Cancellations are down 4.00 percentage points on Period 1 2026-27 (14% then, 10% now). The largest shifts in the responsible-party split are reported in the table below.

Scheduled or activated paths 29
Cancelled (post-activation + pre-activation) 3
Cancellation rate 10% 4%–23%
National cancellation rate (all freight) 4%

Attribution

Responsible party Cancellations Share of cancelled
Network Rail infrastructure and possessions 0 0%
FOC traction, crew, and terminal decisions 3 100%
Third party 0 0%
Unattributed 0 0%

Cancellation rate in Period 1 2026-27 was 14% across 35 scheduled paths. The current period is down 4.00 percentage points on Period 1 2026-27.

Source: NROD/TRUST activation feed and BPLAN scheduled paths, Period 2 2026-27. Cancellation rate = (post-activation + pre-activation cancellations) ÷ scheduled or activated paths. Pre-activation cancellations are TRUST CANCEL messages on schedules that never activated; post-activation cancellations have an activation and a CANCEL event. The bracketed range beside the headline rate is the 90% confidence range on the cancellation proportion given the sample size. Cause attribution uses the responsible-party mapping of the recorded cancellation reason code; see delay-attribution methodology.

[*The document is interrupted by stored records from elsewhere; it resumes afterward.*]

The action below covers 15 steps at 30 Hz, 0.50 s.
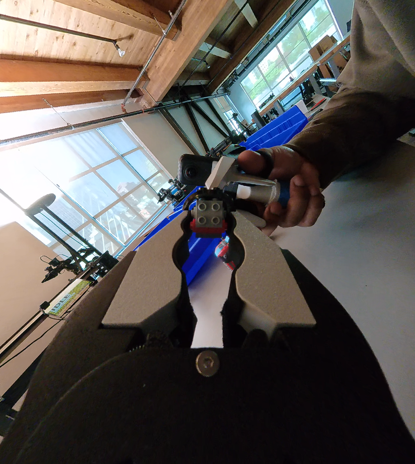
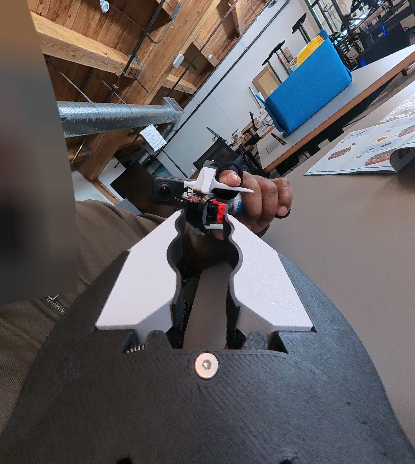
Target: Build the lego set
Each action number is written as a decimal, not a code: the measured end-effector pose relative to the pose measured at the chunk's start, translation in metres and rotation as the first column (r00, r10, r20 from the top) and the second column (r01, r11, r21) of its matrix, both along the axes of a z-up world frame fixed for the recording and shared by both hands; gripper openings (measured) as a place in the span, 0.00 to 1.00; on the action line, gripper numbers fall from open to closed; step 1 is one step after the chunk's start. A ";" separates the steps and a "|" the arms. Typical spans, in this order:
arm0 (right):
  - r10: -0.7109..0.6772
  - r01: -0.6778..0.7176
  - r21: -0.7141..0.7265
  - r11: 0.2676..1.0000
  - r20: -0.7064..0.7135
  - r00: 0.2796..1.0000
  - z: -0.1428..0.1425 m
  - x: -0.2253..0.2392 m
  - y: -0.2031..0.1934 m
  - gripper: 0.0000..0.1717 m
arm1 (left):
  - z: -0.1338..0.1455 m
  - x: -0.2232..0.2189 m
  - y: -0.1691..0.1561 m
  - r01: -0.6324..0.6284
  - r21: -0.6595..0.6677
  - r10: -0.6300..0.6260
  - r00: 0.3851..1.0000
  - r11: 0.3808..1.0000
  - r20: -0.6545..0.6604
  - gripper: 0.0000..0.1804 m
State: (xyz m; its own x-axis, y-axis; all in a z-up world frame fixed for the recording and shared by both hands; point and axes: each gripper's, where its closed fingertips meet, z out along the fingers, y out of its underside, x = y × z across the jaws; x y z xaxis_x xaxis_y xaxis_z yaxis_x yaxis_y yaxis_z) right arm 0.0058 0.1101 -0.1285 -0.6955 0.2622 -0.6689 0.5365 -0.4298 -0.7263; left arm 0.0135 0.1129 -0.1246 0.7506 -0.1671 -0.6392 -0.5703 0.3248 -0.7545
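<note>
Gripping a small brick assembly [image 1: 207,218] of grey, red and black pieces, my left gripper [image 1: 207,221] presses it between both fingertips, raised above the pale table [image 1: 352,251]. My right gripper [image 2: 202,221] closes narrowly on the same assembly from the opposite side. Blue bins [image 1: 198,253] and another red model [image 1: 224,251] lie beyond.

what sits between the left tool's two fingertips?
Left wrist view: a small brick assembly, grey studded block over red and black bricks, sits between the left tool fingertips. The right tool meets it from beyond.
</note>
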 end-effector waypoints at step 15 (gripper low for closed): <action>0.010 -0.009 0.016 1.000 -0.033 0.999 0.001 0.005 -0.003 0.17 | 0.002 0.005 -0.002 0.031 0.011 -0.031 1.000 0.999 0.007 0.15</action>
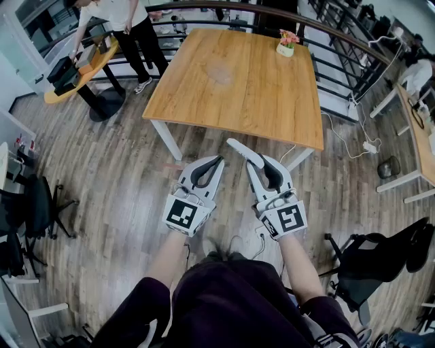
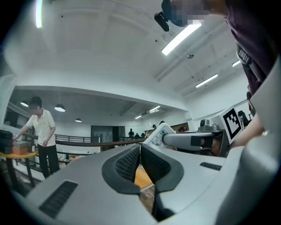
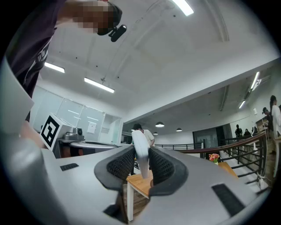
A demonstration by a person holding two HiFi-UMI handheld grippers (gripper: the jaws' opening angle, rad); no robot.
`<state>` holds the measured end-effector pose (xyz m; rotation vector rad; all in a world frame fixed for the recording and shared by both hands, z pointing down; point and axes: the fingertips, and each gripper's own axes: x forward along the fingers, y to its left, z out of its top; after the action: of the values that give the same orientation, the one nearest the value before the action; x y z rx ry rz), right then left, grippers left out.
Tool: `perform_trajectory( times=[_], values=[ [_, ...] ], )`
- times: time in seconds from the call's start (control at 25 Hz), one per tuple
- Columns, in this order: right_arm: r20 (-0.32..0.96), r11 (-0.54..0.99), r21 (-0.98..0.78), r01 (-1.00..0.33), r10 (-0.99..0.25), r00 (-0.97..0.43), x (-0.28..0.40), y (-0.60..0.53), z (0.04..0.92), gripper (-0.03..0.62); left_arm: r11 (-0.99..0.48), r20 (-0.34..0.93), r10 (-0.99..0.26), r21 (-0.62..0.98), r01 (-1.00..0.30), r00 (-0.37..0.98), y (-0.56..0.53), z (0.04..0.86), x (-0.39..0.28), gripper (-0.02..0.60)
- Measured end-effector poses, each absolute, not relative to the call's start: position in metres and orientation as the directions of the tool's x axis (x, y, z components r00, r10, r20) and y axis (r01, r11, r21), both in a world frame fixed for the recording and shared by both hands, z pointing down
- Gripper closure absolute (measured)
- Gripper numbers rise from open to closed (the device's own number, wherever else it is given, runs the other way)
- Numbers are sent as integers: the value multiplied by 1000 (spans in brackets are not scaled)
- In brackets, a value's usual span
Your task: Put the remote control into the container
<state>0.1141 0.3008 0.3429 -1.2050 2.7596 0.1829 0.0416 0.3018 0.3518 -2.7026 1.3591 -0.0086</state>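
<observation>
The person stands on the wood floor (image 1: pixel 102 177) just short of a wooden desk (image 1: pixel 238 81), holding both grippers side by side at waist height, pointing at the desk's near edge.

The right gripper (image 1: pixel 263 163) has its fingers (image 3: pixel 160 165) clamped on the remote (image 1: pixel 245 152). The remote is a slim white bar, held by its lower part. Its free end sticks out past the fingertips and slants toward the left gripper (image 1: pixel 216 160). In the right gripper view the remote (image 3: pixel 141 151) stands nearly upright between the two ribbed pads, touching both. It is in the air, clear of the desk.

In the left gripper view the fingers (image 2: pixel 127 162) are pressed together at the tips with nothing between them. The remote's button face (image 2: pixel 157 134) shows just beyond them.

A flower pot (image 1: pixel 286 44) sits at the desk's far right corner; the rest of the top is bare. At far left another person (image 1: pixel 129 20) leans over a round desk (image 1: pixel 81 71) with boxes on it. A black chair (image 1: pixel 380 258) stands at right.
</observation>
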Motion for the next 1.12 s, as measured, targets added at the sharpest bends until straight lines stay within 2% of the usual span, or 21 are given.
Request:
perform_trajectory(
  times=[0.52, 1.12],
  values=[
    [-159, 618, 69, -783, -768, -620, 73, 300, 343, 477, -652, -60, -751, -97, -752, 658, 293, 353, 2, 568],
    [-163, 551, 42, -833, -819, -550, 89, 258, 351, 477, -684, -60, -723, -83, -725, 689, 237, 359, 13, 568]
  ],
)
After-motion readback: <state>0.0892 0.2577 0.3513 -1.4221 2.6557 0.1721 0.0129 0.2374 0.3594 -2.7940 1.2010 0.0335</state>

What this page does not measure

Pre-activation cancellations fall outside the dataset: TRUST requires an activation event before it records a journey, so services cancelled before activation produce no TRUST record. VSTPs are excluded from the path-utilisation denominator because no Working Timetable row exists against which to measure them. Journeys without a confirmed terminal arrival are excluded from the delay distribution. The 15-minute A2F threshold is a regulatory artefact, not a natural cut-off — the "What the 15-minute threshold hides" panel surfaces the distribution behind that line.


Commercial licence

Four derivations are released to commercial-licence subscribers rather than the public archive. Each one reconciles TRUST source-data against Network Rail's Historic Delay Attribution record independently, not republished from public statistics.

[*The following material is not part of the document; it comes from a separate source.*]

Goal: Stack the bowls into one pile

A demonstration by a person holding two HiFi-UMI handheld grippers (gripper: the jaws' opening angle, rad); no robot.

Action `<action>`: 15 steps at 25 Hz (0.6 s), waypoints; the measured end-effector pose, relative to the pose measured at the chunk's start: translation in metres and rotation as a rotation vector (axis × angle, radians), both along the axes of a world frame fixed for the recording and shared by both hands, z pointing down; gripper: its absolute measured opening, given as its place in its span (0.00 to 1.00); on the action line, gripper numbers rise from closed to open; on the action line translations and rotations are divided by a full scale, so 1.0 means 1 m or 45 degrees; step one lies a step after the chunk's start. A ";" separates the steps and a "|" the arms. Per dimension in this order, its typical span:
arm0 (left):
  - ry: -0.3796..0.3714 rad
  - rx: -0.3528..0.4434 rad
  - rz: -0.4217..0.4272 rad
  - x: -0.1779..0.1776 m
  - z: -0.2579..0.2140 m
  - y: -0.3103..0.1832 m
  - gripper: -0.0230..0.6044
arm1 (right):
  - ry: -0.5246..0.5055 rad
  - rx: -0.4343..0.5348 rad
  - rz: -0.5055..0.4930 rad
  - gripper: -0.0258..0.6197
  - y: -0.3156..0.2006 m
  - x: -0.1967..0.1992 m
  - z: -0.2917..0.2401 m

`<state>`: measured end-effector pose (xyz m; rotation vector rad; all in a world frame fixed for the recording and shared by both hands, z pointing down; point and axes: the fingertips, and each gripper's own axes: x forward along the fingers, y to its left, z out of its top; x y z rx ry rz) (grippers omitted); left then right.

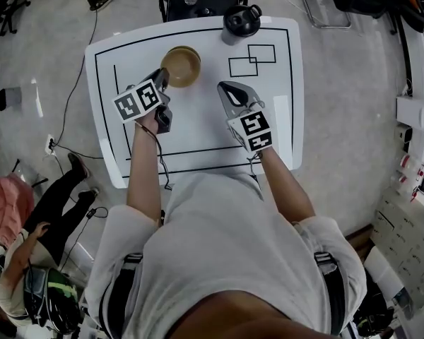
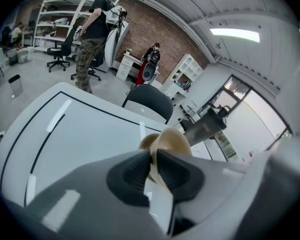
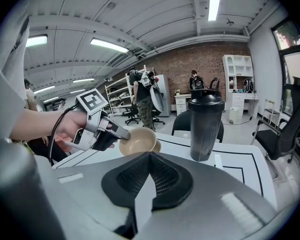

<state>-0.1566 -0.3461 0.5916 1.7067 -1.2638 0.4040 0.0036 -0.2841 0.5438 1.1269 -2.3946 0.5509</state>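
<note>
The left tongs (image 2: 153,155) pinch the near rim of a tan bowl (image 2: 174,140). It hangs tilted just ahead of them, over a second bowl (image 3: 157,145) that sits on the desk (image 1: 198,140). The right tongs (image 3: 150,155) are fully closed with nothing in them, and wait to the right of the left tongs. We judge the step is to seat the bowl. We should level it, centre it above the lower one, lower it until both nest, and only then let go.
</note>
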 end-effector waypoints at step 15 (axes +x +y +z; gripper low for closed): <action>-0.177 -0.034 0.080 0.004 0.023 -0.010 0.11 | -0.006 -0.021 0.024 0.04 -0.011 0.011 0.013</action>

Available under commercial licence. Contact [email protected] for subscription terms.


Methodology & sources

All figures derive from Network Rail's NROD TRUST feed, processed via the Gauge Intelligence ingest pipeline. Period definitions, A2F (Arrival to Fifteen), the Wilson 90% interval, daily anomaly rules, cross-view reconciliation, and delay attribution are documented at:

Data window — period boundaries and the data-as-of cutoff
League tables — cross-view reconciliation across the four analytical views
Anomaly detection — daily A2F SPC rules
Delay attribution — DAPR cause-code breakdown
Forecasting — prediction intervals and possession-exposure estimates

Revisions

No revisions to date.

A revision restates a published figure because the upstream data changed, typically a Network Rail delay-attribution refresh. The minor tier is corrected in the next release; cells affected carry an (r) flag. The intermediate tier triggers immediate amendment with an (r) flag. The wholesale tier is flagged at the top of the page and notified directly to operators and rail journalists subscribed to revision alerts.

Corrections

No corrections to date.

A correction fixes an error in the published output: an arithmetic slip, a typo, a mis-rendered chart. Revisions are different; they restate a figure because the upstream data changed. The distinction matters because corrections never silently rewrite a published number.